▶ Task to complete:
Retype exactly the lines below, beginning with the first and ending with the line where "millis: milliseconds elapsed" appears.

--

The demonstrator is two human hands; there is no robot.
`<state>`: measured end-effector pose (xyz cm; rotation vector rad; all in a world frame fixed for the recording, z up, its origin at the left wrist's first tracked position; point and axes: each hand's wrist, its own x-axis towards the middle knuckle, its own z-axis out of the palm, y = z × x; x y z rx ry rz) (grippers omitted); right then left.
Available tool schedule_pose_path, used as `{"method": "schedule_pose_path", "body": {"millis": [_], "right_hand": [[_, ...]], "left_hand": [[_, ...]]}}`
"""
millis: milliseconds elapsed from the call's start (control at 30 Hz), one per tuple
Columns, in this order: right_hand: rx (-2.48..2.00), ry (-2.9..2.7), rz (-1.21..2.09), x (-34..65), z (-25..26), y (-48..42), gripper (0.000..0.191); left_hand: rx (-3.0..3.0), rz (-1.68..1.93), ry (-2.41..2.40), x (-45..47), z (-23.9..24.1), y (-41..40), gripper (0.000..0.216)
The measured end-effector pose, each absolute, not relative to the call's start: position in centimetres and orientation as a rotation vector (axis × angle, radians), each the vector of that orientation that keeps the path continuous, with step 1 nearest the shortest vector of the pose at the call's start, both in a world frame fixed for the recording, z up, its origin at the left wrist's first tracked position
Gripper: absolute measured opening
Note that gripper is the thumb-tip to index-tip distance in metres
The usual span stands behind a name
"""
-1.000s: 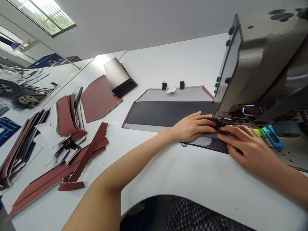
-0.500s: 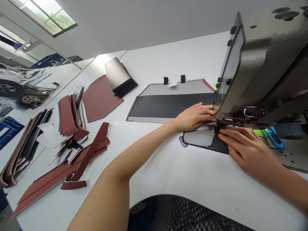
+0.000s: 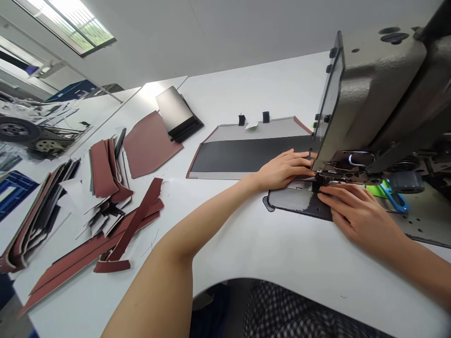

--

▶ The answer:
The demonstrator is two human hands; there is no robot.
`<state>`: measured end-effector pose (xyz cm; rotation vector rad; all in a world frame fixed for the recording, z up, its origin at the left wrist's first tracked position; point and axes: each hand's wrist, its own x-axis towards the middle knuckle, its own z-axis out of the palm, y = z × x; x y z rx ry rz) (grippers omitted); right then left.
Available tool schedule_pose_path, used as `{"method": "schedule_pose_path", "body": {"millis": [_], "right_hand": [[_, ...]], "left_hand": [[_, ...]]}}`
"""
millis: milliseconds elapsed from the call's start (control at 30 Hz), one per tuple

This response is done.